--- Supplied material Enclosed Below ---

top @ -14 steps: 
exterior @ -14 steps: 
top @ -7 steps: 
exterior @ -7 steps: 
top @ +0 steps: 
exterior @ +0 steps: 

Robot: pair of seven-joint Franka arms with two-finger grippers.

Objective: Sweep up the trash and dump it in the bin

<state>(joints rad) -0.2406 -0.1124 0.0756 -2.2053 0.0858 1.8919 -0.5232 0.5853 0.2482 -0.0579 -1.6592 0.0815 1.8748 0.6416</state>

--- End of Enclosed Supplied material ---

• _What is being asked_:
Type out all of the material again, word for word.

• _Reply to the task_:
top @ -14 steps: 
exterior @ -14 steps: 
top @ -7 steps: 
exterior @ -7 steps: 
top @ +0 steps: 
exterior @ +0 steps: 

Robot: pair of seven-joint Franka arms with two-finger grippers.

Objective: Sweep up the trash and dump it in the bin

<state>(joints rad) -0.2406 -0.1124 0.0756 -2.2053 0.0858 1.8919 -0.5232 0.5853 0.2482 -0.0579 -1.6592 0.0815 1.8748 0.6416</state>

No additional response is required.